The authors concluded that the efficacy of antidepressant medication varies as a function of depressive symptom severity. True drug effects were essentially absent in patients with mild, moderate, and even severe symptoms, whereas they were significant for people with very severe symptoms. Only for those people with the highest levels of baseline depression severity were the effects of antidepressant medication markedly superior to placebo.
One of the perks of being editor of this newsletter is the opportunity to choose the specific articles to be reviewed each month. In this instance, the current article was chosen not only because of its importance and clinical relevance, but for a personal professional reason as well. First to the clinical relevance.
Depression remains a societal plague for which antidepressant medication has long been considered the standard medical intervention. While innumerable studies have shown antidepressant medication to be superior to placebo in the treatment of depression, they focused mainly on people with severe symptomatology. The findings ascribed to those with severe depression seem to have been extrapolated to apply equally well to people with milder disease, such that efficacy was shown, but since the majority of patients seen in clinical practice have significantly milder disease, effectiveness was simply assumed. The results of this trial suggest that a high level of depressive symptomatology is required for a significant response to antidepressant medication. Keep in mind, however, that of the myriad drugs available for the treatment of depression, the studies reviewed here focused on only two, both of them older agents that have been largely supplanted by potentially more effective pharmaceuticals.
As practitioners, some of us have been guilty of a knee-jerk response to a patient's clinical depression. The data suggested, so we thought, that medication could help and so a prescription for the antidepressant of choice (and there were many to choose from) was likely offered, and perhaps some patients benefitted.

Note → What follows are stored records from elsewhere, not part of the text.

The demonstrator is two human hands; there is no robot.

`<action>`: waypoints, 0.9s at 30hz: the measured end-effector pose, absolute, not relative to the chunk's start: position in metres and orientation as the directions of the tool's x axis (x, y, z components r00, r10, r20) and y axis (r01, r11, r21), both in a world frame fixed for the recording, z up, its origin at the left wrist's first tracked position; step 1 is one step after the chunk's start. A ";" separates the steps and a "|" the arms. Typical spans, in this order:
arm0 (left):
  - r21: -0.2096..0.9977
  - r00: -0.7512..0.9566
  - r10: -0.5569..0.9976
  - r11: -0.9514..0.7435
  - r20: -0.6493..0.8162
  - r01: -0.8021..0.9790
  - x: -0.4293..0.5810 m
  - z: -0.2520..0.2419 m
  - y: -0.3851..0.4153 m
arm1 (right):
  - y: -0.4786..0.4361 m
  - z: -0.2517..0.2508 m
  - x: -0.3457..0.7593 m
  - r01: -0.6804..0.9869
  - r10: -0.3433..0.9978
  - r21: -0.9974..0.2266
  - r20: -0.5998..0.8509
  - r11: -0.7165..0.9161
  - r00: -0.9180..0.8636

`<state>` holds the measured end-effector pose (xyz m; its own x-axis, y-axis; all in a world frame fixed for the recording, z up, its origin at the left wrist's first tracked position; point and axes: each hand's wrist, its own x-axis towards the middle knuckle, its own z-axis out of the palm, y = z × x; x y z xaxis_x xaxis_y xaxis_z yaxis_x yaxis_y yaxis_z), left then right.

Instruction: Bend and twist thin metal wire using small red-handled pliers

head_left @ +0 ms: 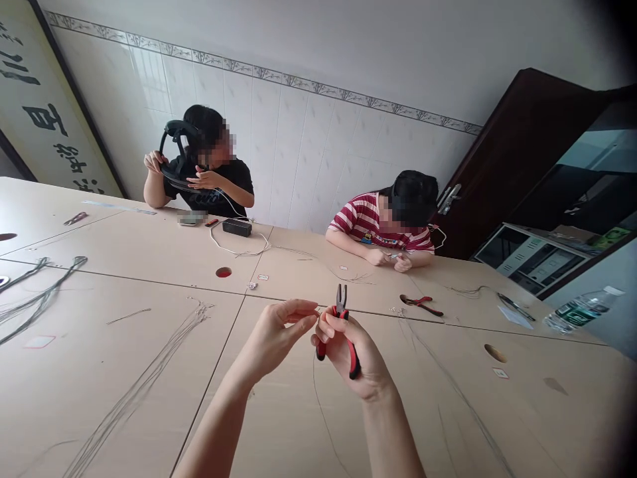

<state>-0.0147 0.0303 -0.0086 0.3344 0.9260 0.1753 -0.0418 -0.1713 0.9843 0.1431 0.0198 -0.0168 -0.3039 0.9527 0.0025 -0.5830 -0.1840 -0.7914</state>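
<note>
In my right hand [355, 352] are pliers [342, 302] with red and black handles, their jaws pointing away from me and slightly apart. My left hand [279, 335] is beside it, thumb and forefinger pinched together close to the right fingertips. What the left fingers pinch is too small to make out. A thin wire [322, 405] hangs below the meeting fingertips and runs toward me. To the left, a bundle of thin wires [144, 372] lies on the table. More thin wires [448, 378] stretch along the table to the right of my right arm.
Across the table [279, 438] sit two people, one holding a black headset [174, 153]. Other pliers [423, 304], a water bottle [580, 311], a black power adapter [237, 228] and wire bundles [50, 292] lie about. Round holes [495, 353] pierce the tabletop.
</note>
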 end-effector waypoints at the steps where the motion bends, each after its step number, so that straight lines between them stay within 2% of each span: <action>1: 0.984 0.349 0.920 -0.169 0.177 -0.054 -0.015 -0.008 0.030 | 0.022 -0.019 0.142 -0.593 0.952 -0.782 -0.004 -0.194 -0.307; 10: 0.992 0.187 0.978 -0.104 0.088 0.077 -0.011 -0.011 0.035 | 0.036 -0.029 0.138 -0.651 0.933 -0.699 -0.064 -0.296 -0.355; 17: 0.993 0.222 0.973 -0.088 0.068 0.079 -0.016 -0.013 0.038 | 0.035 -0.031 0.133 -0.661 0.909 -0.662 -0.075 -0.353 -0.411; 22: 0.959 0.200 0.973 -0.165 0.119 0.232 -0.023 -0.006 0.032 | 0.031 -0.027 0.136 -0.579 0.941 -0.772 -0.070 -0.261 -0.331; 27: 0.947 0.197 0.978 -0.126 0.068 0.297 -0.031 -0.002 0.029 | 0.030 -0.030 0.144 -0.306 0.987 -0.947 -0.052 -0.097 -0.154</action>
<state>-0.0309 0.0286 -0.0020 0.1973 0.9780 0.0682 0.2966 -0.1258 0.9467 0.1440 0.0299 -0.0304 -0.1536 0.9868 -0.0515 -0.3060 -0.0971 -0.9471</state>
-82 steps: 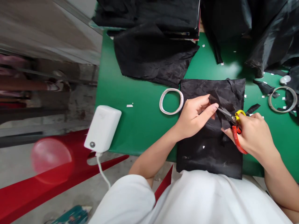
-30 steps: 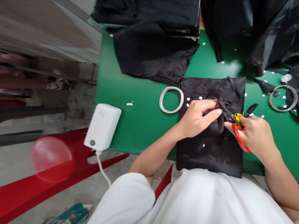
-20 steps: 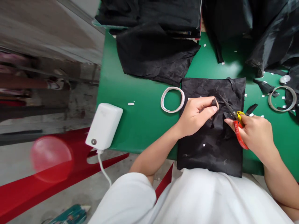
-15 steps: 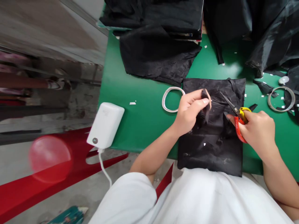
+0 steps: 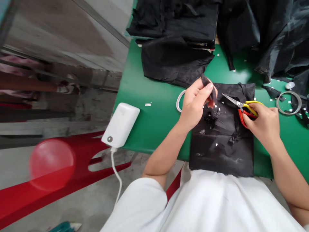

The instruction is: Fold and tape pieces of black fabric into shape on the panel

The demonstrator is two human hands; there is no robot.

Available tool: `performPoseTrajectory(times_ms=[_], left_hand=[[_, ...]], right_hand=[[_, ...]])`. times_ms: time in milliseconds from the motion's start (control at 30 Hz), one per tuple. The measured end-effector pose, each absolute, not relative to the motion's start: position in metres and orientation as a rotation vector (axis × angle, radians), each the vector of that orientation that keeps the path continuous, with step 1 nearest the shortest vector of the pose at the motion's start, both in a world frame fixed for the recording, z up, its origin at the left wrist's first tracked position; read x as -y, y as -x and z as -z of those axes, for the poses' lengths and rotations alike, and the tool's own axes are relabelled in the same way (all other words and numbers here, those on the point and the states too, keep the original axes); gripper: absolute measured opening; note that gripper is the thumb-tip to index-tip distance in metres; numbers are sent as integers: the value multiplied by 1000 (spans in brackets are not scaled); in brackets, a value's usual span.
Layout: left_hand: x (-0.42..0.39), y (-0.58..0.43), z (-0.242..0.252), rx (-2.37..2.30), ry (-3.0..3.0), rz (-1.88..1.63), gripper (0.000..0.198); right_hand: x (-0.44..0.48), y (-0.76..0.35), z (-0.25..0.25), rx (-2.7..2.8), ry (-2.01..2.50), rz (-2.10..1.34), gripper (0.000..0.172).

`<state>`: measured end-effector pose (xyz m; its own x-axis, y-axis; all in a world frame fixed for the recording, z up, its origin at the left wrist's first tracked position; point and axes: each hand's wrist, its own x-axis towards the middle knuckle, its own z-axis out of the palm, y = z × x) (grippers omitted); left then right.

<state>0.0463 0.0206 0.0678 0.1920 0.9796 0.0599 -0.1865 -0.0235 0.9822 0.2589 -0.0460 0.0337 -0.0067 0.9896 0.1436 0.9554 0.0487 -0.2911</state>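
My left hand [image 5: 196,102] pinches a small strip of black material [image 5: 209,86] between thumb and fingers, above a black sheet [image 5: 222,153]. In my right hand [image 5: 265,124] is a pair of scissors [image 5: 238,103] with red and yellow handles. Their blades are a little apart and point left toward my left hand. The black sheet lies creased on the green table, reaching over its front edge at my white shirt. White scraps and a crumpled black bit [image 5: 210,119] rest on it. Partly hidden behind my left hand is a white tape roll [image 5: 179,101].
A white power bank [image 5: 120,125] with a cable sits at the table's left edge. Folded black material [image 5: 173,59] lies at the back, and more black sheeting [image 5: 277,32] at back right. Another tape ring [image 5: 289,103] is at right. A red chair [image 5: 82,154] stands lower left.
The view has shifted slightly. My left hand has lifted the strip up and away from the sheet. The scissors have turned and opened their handles wider, with my right hand slightly higher.
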Motion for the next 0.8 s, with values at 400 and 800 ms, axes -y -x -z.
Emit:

Other practitioners bucked the trend and stubbornly contended that antidepressants not only didn't help most of their patients, but introduced significant side effects. Both groups were right to some extent.

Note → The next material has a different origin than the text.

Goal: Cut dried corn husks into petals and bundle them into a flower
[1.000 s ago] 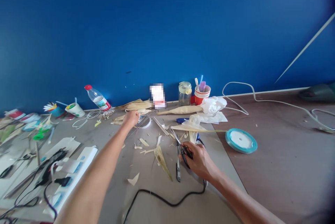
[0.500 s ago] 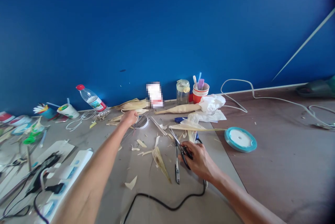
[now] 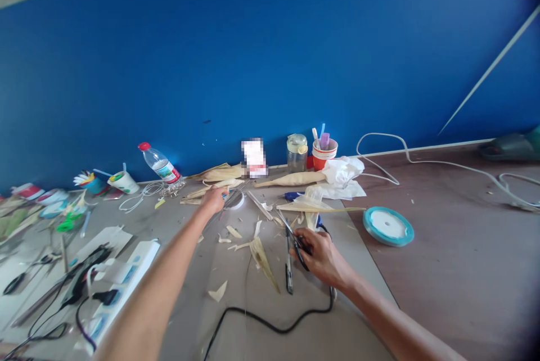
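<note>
My left hand [image 3: 214,201] reaches far across the table and is closed on thin wires [image 3: 223,210] next to a small white wire spool [image 3: 235,200] and dry corn husks [image 3: 215,185]. My right hand [image 3: 319,256] rests on the grey mat [image 3: 261,299] with its fingers through the black handles of scissors [image 3: 291,233], whose blades point up and left. A black pen [image 3: 288,271] lies just left of that hand. Husk scraps [image 3: 261,254] are scattered between my hands.
A teal ribbon reel [image 3: 388,226] lies to the right. At the blue wall stand a water bottle [image 3: 161,165], a glass jar [image 3: 297,152] and an orange cup [image 3: 324,153]. A white power strip [image 3: 122,282] and a black cable [image 3: 270,324] lie near me.
My left hand has drawn back slightly toward me along the wires. My right hand stays put on the scissors. The view has shifted a little.
</note>
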`<state>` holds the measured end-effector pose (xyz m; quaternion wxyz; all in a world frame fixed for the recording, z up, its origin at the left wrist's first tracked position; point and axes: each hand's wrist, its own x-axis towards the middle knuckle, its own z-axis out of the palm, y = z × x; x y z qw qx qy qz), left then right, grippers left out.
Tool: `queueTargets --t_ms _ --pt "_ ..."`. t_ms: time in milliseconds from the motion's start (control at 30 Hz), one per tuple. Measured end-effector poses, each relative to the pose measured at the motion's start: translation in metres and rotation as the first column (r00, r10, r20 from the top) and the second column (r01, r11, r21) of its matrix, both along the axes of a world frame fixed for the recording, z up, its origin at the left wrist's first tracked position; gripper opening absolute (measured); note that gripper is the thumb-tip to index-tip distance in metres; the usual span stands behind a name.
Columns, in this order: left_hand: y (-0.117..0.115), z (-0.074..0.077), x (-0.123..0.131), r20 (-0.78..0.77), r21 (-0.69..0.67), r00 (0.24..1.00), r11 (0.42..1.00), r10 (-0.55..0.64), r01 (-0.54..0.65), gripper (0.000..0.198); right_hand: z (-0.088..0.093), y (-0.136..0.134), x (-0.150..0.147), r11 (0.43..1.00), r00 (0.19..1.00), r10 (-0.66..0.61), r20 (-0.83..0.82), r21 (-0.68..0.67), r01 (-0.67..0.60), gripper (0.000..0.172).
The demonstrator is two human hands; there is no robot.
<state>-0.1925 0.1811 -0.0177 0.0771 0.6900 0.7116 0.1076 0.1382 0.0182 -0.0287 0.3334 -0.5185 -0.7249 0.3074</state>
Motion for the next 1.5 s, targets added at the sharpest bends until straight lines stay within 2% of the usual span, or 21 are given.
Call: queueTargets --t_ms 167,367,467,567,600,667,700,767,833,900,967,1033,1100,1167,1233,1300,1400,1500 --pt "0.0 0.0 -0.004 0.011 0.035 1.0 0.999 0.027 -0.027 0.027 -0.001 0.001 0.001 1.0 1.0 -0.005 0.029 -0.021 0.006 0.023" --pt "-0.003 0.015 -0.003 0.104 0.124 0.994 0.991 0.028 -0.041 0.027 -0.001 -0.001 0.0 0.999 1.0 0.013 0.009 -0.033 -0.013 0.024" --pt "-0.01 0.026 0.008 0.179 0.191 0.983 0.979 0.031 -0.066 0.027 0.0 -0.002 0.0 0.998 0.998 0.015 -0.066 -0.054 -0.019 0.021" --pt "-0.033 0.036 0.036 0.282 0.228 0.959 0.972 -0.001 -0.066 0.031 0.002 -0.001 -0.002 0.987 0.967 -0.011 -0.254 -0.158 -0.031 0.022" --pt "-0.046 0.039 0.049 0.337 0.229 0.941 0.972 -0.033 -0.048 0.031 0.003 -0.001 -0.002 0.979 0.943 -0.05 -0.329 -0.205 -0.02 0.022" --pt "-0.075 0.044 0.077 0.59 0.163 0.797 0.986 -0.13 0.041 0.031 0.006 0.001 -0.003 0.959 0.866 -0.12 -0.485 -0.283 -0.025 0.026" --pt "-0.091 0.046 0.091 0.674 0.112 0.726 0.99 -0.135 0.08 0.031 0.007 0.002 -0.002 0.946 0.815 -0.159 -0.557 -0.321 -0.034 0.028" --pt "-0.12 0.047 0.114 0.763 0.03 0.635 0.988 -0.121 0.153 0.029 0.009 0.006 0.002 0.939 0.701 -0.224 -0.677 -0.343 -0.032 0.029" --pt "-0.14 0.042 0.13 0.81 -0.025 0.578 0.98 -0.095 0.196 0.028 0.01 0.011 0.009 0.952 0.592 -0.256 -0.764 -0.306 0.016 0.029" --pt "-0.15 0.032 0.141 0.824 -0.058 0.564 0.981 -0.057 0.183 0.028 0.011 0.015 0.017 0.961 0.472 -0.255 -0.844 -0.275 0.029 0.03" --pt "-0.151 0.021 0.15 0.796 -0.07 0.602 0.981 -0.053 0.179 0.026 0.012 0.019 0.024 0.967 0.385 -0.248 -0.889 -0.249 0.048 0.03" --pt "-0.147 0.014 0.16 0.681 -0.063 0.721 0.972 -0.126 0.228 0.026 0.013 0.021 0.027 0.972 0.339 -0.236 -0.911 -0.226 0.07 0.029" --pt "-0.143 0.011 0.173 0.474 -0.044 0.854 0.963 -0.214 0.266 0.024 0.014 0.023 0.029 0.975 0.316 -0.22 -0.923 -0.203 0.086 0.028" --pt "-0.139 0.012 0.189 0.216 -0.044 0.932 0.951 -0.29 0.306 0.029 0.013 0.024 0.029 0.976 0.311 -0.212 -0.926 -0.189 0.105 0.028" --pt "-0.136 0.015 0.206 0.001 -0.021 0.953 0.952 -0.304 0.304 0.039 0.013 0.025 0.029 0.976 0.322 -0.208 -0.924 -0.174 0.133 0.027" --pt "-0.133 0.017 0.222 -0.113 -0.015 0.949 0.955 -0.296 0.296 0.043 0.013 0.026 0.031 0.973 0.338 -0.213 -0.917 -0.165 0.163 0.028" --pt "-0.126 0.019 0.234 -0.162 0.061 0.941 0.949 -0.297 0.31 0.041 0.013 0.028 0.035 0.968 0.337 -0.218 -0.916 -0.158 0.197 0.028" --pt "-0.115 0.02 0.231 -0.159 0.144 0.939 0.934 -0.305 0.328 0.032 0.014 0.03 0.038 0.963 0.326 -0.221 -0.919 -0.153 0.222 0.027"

This editor has been assailed by proponents of both sides of the argument. Some said my prescription pad didn't come out often enough to help, others that I shouldn't have had any confidence in antidepressants in the first place. The results of this study support what has long been suspected and acted upon by many practitioners, including myself that most people with mild-to-moderate and even severe depression can do well with interventions other than drug therapy, such as cognitive behavioral therapy, acupuncture regular exercise, and optimized sleep, among many others. Those who seem to lack the energy to initiate such changes or whose symptomatology is very severe (not discussing the actively suicidal patient), however, might benefit from a trial of low-dose antidepressant medication to help them get moving in the right direction, with the hope of discontinuing drug therapy within 3-9 months.

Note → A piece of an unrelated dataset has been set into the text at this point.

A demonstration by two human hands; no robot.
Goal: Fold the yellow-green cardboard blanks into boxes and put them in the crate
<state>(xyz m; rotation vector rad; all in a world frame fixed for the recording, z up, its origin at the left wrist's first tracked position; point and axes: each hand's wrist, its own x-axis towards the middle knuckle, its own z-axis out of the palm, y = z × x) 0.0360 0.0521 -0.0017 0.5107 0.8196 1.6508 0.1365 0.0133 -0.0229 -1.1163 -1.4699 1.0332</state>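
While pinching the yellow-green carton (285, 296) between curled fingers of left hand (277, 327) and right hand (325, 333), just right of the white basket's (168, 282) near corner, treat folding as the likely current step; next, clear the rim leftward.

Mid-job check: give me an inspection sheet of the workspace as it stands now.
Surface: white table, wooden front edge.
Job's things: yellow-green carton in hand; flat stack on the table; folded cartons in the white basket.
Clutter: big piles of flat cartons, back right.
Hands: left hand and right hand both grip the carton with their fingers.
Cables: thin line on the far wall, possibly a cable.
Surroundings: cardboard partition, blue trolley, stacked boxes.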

I claim no specific expertise in the treatment of depression that exceeds that of any of the readers of Alternative Medicine Alert. I take this opportunity to share the results of a trial whose conclusions are clinically important, and that also support a stance I have long held: In those depressed patients whose symptoms are so severe they cannot initiate self-help, antidepressant medication may be of benefit. In almost all other instances that is likely not the case. Vindication is a perk this editor both merits and gets to enjoy all too infrequently.